▸ TASK DETAILS: Write out, from the entries below, exactly the lines that run between the lines holding "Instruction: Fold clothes" and "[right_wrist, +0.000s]", inclusive, and stop there.

▸ INPUT DATA:
════════

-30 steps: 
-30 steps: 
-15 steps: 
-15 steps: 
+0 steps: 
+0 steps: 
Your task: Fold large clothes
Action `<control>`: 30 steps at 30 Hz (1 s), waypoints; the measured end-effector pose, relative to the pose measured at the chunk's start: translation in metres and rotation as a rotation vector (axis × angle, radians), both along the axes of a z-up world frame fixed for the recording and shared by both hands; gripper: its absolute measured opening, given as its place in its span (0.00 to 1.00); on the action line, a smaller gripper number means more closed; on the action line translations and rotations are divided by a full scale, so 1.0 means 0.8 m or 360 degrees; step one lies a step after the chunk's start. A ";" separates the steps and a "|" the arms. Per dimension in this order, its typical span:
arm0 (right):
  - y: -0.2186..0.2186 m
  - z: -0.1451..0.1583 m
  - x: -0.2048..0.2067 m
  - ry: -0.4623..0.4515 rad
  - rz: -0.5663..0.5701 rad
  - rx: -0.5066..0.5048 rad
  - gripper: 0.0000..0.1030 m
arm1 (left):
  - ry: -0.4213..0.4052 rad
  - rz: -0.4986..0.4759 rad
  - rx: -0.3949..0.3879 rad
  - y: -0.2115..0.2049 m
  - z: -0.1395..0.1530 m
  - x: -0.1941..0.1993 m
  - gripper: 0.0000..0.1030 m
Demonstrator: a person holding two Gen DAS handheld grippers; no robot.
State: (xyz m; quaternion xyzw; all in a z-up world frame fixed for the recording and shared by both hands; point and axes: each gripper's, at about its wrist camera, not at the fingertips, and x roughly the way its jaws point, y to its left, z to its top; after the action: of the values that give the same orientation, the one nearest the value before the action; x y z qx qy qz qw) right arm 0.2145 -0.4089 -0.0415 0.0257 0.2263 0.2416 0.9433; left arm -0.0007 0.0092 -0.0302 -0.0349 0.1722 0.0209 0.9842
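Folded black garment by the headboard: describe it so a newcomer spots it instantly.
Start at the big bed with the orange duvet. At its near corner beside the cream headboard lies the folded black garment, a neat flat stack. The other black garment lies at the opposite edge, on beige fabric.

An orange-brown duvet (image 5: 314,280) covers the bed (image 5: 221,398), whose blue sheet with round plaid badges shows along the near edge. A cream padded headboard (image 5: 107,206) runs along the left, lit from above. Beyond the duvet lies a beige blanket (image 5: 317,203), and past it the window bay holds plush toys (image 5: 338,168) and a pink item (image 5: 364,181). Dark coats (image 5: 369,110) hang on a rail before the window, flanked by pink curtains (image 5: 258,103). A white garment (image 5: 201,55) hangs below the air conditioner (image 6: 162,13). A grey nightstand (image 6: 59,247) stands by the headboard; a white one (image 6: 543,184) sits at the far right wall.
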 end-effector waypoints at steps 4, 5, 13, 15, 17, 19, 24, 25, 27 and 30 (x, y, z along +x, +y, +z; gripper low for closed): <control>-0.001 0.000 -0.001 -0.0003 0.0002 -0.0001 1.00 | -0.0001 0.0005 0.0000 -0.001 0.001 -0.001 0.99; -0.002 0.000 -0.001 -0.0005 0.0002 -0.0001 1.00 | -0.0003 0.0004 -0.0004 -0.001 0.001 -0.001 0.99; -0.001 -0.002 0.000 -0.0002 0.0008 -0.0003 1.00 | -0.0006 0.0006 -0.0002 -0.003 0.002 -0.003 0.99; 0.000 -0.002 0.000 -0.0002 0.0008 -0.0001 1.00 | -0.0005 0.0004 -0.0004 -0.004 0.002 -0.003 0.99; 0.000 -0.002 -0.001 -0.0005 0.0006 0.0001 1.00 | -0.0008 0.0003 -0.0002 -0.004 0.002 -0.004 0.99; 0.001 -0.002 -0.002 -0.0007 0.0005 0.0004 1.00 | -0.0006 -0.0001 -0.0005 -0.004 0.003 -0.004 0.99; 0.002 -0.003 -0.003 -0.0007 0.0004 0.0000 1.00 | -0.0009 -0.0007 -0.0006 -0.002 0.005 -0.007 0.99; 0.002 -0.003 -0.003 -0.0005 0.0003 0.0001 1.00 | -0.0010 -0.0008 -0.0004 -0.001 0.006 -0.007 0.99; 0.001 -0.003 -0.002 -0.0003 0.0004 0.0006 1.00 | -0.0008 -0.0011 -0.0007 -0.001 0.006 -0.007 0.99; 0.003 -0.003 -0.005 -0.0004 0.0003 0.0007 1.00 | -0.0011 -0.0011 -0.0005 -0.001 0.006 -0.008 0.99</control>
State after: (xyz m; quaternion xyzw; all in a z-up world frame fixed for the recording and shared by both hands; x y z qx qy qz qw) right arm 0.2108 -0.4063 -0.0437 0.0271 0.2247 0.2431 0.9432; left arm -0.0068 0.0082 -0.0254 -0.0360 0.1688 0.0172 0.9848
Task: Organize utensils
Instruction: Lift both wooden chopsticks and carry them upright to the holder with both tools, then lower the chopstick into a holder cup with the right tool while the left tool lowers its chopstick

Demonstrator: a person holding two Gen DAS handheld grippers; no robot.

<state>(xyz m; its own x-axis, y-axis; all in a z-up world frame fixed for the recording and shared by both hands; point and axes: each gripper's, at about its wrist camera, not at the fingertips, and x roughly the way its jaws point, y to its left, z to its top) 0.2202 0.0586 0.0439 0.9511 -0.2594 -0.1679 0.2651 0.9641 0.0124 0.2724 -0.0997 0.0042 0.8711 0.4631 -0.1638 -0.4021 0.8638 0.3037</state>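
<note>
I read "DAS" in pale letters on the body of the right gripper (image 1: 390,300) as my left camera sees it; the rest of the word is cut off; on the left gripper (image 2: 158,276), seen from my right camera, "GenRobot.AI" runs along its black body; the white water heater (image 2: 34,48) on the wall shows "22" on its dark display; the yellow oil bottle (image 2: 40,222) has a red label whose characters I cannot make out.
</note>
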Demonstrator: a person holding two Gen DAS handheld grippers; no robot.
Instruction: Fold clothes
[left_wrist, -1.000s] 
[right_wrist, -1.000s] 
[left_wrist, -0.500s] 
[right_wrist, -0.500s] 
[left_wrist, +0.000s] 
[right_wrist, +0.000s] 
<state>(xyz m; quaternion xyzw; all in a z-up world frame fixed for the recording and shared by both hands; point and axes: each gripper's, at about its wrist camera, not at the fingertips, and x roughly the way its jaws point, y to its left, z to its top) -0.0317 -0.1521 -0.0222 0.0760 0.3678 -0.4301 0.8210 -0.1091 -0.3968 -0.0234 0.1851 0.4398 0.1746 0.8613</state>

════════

▸ SOLUTION TO THIS TASK:
Instruction: Fold clothes
[left_wrist, -1.000s] 
[right_wrist, -1.000s] 
[left_wrist, -0.500s] 
[right_wrist, -0.500s] 
[left_wrist, +0.000s] 
[right_wrist, +0.000s] 

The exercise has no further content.